Le projet du président de la République d’ouverture 7 jours sur 7 du château de Versailles et des musées du Louvre et d’Orsay a provoqué une levée de boucliers de l’ensemble des personnels des établissements concernés. La mobilisation des personnels a obligé le ministère à revoir sa copie en réservant cette ouverture supplémentaire à des publics dits « empêchés » et des groupes scolaires. Cette mesure aurait pu convenir aux agents si les conditions d’accueil des publics étaient convenables 6 jours sur 7. Ceci est loin d’être le cas. S’ajoutent la dégradation des conditions de travail, les infrastructures vétustes, un certain public de plus en plus irrespectueux, etc., qui ont fini d’exaspérer l’ensemble des agents. A la demande des personnels d’accueil et de surveillance SUD Culture Solidaires a déposé un préavis de grève reconductible à compter du vendredi 9 octobre 2015.

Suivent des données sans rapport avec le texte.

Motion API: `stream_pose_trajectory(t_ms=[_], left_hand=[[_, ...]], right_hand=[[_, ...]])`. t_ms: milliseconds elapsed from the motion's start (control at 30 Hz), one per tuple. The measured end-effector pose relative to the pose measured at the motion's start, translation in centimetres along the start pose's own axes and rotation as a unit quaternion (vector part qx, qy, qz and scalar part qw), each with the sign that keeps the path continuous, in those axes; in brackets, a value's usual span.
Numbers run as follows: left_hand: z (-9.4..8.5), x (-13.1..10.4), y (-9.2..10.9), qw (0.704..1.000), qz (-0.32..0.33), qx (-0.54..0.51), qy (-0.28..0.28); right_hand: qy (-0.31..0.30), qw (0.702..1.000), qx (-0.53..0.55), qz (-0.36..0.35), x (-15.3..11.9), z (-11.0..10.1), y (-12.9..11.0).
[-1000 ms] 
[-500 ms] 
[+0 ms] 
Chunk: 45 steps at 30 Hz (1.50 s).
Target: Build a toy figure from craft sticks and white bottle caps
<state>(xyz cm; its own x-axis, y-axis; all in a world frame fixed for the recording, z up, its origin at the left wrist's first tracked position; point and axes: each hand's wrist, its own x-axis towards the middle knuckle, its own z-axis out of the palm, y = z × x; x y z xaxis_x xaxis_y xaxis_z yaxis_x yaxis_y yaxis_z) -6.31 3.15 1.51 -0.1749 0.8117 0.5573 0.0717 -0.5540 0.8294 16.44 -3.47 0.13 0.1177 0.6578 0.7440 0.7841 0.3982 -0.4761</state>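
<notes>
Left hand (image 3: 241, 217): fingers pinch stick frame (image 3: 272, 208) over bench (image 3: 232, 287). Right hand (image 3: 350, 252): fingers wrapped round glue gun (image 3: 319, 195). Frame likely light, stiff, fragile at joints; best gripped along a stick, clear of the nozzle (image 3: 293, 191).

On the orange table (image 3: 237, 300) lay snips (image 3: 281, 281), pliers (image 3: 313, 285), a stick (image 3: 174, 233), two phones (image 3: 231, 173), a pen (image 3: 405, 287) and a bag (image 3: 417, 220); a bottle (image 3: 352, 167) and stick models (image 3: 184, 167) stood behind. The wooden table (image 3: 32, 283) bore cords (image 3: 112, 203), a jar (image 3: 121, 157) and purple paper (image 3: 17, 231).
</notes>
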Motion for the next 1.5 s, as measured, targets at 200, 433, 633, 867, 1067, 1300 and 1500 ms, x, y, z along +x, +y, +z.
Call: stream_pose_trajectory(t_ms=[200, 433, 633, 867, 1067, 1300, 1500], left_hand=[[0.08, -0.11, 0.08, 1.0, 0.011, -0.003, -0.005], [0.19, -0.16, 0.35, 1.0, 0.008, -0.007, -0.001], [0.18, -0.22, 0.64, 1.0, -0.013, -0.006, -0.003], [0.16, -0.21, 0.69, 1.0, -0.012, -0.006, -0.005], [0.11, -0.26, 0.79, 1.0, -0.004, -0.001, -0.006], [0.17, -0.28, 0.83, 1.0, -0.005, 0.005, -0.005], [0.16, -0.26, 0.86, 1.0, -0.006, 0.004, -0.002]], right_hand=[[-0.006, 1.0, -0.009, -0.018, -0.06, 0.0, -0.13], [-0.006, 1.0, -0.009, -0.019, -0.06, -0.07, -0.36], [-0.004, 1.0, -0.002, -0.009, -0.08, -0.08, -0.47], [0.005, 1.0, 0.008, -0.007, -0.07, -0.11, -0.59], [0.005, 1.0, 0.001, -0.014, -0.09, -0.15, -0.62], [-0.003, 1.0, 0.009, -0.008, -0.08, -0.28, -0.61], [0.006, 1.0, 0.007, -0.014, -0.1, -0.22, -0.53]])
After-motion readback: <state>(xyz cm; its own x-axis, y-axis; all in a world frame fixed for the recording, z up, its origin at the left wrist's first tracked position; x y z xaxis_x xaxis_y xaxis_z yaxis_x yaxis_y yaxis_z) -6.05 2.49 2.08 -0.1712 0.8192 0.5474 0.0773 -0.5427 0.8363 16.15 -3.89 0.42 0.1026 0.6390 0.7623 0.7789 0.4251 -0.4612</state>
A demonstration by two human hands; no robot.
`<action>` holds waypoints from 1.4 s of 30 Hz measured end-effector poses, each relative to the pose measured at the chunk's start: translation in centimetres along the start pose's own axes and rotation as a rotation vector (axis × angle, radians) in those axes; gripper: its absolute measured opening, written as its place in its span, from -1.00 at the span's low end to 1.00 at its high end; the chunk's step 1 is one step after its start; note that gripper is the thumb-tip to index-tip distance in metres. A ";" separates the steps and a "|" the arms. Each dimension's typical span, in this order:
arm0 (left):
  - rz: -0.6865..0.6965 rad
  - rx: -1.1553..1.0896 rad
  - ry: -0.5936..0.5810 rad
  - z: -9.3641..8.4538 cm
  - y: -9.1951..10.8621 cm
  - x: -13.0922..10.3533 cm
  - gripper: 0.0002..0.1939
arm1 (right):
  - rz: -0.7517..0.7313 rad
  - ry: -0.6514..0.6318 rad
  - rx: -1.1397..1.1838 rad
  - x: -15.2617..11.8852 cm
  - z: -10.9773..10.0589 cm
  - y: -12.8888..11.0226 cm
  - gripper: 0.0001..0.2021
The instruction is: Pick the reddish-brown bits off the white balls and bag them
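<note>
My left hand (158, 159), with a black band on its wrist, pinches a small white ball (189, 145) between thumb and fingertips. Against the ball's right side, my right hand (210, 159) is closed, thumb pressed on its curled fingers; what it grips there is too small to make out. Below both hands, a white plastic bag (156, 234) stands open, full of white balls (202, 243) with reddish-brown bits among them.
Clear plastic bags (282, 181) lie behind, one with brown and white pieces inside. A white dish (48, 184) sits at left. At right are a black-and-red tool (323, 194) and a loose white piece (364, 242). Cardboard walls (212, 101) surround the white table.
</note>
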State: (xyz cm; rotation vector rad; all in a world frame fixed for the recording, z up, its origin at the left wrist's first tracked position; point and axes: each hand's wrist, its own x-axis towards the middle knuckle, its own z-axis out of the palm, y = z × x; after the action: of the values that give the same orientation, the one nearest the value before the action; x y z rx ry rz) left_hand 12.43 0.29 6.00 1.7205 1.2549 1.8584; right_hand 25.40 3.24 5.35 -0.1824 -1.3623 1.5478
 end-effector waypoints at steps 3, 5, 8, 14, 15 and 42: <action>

Après 4 jours de mobilisation, l’Assemblée générale réunie ce dimanche 11 octobre au musée du Louvre a adopté à 90 % une suspension de la grève dans l’optique de la construction d’un rapport de force étendu. L’ensemble des agents reste mobilisé et attend sous 2 mois des réponses concrètes aux revendications portées. A défaut, un préavis de grève sera à nouveau déposé au mois de décembre. Il est donc urgent pour le ministère et la direction du Louvre de se positionner sur :

 Le retrait du 7/7 ;

 Les conditions de travail et le sous effectif ;

 La revalorisation de carrière (révision du décret de corps des TSC, requalification des postes de C en B, augmentation du taux promus/promouvables…) ;

 La revalorisation des rémunérations (Primes dominicales, IAT).